Two “Input” Artifacts, Different Intuition

Config file

release_year: 2026
portfolio_path: s3://team-data/portfolios/q1.parquet
threshold: 0.85
output_dir: outputs/2026-q1

Model run configuration
I/O data paths
etc.
Mostly instructions? Probably config.

Input data file

account_id, balance, sector, region
1042, 1500000, cement, NA
1043, 230000, steel, EU

Domain input, facts or records
The “thing” being modeled
Mostly records?

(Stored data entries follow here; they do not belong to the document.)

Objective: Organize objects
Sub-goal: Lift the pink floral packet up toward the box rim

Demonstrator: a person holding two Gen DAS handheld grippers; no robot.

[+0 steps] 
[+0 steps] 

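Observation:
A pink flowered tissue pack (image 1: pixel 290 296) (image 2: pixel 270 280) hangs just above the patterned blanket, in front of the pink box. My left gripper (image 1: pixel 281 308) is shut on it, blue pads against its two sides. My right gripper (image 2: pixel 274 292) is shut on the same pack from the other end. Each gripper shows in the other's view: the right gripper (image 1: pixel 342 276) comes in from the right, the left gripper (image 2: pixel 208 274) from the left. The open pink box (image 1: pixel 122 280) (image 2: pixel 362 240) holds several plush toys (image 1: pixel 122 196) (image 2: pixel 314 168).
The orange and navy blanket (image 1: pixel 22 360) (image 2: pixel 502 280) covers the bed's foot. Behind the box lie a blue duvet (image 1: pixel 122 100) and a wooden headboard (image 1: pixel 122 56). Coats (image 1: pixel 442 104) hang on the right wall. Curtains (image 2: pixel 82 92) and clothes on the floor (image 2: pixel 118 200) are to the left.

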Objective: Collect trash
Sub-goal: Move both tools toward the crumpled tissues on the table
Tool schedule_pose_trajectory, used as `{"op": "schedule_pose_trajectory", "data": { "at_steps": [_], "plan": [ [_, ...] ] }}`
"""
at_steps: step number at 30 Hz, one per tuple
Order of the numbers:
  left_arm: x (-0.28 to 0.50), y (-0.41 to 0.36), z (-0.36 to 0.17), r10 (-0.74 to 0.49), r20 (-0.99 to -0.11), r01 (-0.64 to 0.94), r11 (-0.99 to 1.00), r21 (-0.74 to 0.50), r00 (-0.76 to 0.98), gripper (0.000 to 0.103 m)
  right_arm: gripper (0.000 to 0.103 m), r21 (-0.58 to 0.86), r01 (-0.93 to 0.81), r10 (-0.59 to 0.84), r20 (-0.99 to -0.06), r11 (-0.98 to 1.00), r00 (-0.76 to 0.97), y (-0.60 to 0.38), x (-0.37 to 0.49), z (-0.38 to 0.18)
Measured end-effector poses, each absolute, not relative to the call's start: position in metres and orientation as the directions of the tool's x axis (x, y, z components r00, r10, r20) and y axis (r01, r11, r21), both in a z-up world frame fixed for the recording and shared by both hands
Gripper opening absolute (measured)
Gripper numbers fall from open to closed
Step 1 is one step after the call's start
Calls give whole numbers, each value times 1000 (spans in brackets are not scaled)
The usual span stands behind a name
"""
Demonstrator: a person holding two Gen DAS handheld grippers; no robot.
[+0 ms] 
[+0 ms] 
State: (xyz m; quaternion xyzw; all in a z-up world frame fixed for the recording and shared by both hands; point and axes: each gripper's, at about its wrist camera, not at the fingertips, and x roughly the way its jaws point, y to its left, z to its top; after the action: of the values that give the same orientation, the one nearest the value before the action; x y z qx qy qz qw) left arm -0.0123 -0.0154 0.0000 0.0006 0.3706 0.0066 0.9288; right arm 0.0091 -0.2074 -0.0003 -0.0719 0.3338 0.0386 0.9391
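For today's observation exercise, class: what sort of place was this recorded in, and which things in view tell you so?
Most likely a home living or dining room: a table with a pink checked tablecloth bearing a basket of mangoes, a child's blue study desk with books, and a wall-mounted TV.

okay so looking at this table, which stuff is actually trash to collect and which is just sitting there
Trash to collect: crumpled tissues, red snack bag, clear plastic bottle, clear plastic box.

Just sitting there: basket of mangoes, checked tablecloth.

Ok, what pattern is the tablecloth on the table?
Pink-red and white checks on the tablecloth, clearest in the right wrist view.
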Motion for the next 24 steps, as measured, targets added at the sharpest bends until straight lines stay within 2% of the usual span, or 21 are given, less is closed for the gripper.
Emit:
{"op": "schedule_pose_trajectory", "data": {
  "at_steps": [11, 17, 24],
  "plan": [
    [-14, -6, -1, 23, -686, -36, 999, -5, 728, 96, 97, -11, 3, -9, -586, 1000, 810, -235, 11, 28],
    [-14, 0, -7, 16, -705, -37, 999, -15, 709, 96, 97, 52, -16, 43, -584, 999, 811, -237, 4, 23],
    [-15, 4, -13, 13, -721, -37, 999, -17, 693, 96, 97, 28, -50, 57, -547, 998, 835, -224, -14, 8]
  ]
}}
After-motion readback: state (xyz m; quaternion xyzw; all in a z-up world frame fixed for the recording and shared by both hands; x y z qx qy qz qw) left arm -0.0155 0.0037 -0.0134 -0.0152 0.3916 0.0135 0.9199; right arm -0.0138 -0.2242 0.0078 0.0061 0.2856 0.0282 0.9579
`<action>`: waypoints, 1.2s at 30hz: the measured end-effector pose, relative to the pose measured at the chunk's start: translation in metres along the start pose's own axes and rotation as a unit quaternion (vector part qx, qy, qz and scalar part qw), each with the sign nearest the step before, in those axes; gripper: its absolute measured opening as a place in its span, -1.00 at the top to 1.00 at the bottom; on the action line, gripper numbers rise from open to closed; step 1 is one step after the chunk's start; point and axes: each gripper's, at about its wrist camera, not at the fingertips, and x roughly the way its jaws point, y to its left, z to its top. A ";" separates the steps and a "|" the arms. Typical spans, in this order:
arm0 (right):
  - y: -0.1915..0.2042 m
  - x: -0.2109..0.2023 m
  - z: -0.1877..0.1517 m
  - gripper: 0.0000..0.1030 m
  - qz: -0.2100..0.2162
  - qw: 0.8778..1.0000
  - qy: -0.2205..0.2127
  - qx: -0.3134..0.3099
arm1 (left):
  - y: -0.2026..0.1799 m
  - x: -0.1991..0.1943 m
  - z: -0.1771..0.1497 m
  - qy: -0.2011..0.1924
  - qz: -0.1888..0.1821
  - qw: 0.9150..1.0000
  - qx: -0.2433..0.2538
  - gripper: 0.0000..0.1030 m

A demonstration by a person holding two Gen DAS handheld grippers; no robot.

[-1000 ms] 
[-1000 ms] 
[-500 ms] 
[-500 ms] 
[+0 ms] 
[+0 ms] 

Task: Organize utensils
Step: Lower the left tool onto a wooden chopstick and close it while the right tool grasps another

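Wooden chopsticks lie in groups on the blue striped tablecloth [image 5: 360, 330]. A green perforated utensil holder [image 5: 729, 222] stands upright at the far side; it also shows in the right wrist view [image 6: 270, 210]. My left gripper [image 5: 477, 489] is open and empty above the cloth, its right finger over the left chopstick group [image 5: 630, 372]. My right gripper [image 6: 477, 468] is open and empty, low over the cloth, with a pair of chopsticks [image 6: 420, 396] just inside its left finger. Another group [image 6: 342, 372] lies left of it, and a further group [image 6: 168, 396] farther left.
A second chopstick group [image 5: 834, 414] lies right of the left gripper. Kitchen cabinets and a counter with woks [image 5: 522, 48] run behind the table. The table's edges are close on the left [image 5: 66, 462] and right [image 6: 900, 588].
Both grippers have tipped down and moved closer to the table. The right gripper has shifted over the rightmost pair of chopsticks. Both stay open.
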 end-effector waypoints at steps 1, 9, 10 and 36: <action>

Probably data.

What Good Execution Feels Like

One clear supported way to run an important workflow
Inputs are explicit, not hidden in code
A teammate can follow the docs and succeed
A result can be traced back to code, config, and data
boring to explain
boring to rerun
boring to hand off

Common Anti-Patterns, and the Fix They Point To

If you see this…	A good next fix is…
`sys.path` hacks	make imports real and package the code cleanly
hard-coded local paths	move the path into config
`script_2024.py`, `script_2025.py`	drive behavior from inputs instead of duplicated files
notebooks as source of truth	try to move reusable logic into `src/`
`main.py` just because `uv` added it	document and support one real entry point

A “Healthy” Default Repo Shape

repo/
  src/project/
    model.py
    io.py
    validation.py
    app.py
  scripts/
    run_model.py
  configs/
    base.yaml
  notebooks/
    exploratory_analysis.ipynb
  tests/
    test_model.py
  docs/
    running.md

src/ for reusable code
scripts/ for task-focused orchestration
notebooks/ for exploration, not the source of truth
configs/ for declared runs
docs/ for the humans (and some robots)

Tiny Demo Project

The live demo for this talk lives here:

live_demos/2026-03-16_libraries_dont_run_themselves

mini_house/
  src/mini_house/tools.py
  src/mini_house/app.py
  scripts/frame_wall.py
  pyproject.toml

library: a tiny reusable “tool”
script: one part of the work
application: a micro CLI representing the supported interface
same pattern, deliberately stripped down

Three Improvements You Can Make This Week

Move one chunk of reusable logic out of a notebook or script and into src/
Create one real runnable entry point for an important workflow
Replace one hard-coded path or year with a config value
Make it painfully obvious what someone else should run

Bonus: Product Thinking Helps!

Decide who needs to use the thing
Decide how they are supposed to use it
The clearer the user, the clearer the entry point
A repo gets healthier when the supported workflow is designed on purpose
Another developer importing functions needs stable library code
An analyst running a scenario needs one obvious command plus editable config
Is this for another developer to import?
Is this for a teammate to run from the CLI?
What is the smallest successful experience for that user?

Closing Thought

Libraries can’t just run themselves. Good repos make that obvious.

Discussion

What repo in your world would benefit most from this cleanup?
Which anti-pattern shows up most often?
What would make one of your current projects easier to hand off?